Task objective
Provide the material again, with every line intact and exact.

------

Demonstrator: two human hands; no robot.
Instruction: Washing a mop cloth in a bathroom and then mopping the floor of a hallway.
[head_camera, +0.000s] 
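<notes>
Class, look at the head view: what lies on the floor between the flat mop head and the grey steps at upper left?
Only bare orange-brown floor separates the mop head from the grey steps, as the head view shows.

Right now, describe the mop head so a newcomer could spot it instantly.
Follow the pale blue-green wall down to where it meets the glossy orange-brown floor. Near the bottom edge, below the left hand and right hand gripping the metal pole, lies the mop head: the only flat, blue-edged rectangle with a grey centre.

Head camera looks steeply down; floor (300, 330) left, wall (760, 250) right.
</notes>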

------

Answer box
Demonstrator: two human hands; no robot.
Instruction: Washing a mop cloth in a bathroom and then mopping the floor of a hallway.
[head_camera, +0.000s] 
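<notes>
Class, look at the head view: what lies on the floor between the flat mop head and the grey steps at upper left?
Only bare orange-brown floor separates the mop head from the grey steps, as the head view shows.

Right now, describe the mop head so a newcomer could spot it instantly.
Follow the pale blue-green wall down to where it meets the glossy orange-brown floor. Near the bottom edge, below the left hand and right hand gripping the metal pole, lies the mop head: the only flat, blue-edged rectangle with a grey centre.

Head camera looks steeply down; floor (300, 330) left, wall (760, 250) right.
</notes>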

The answer given is complete as it stands.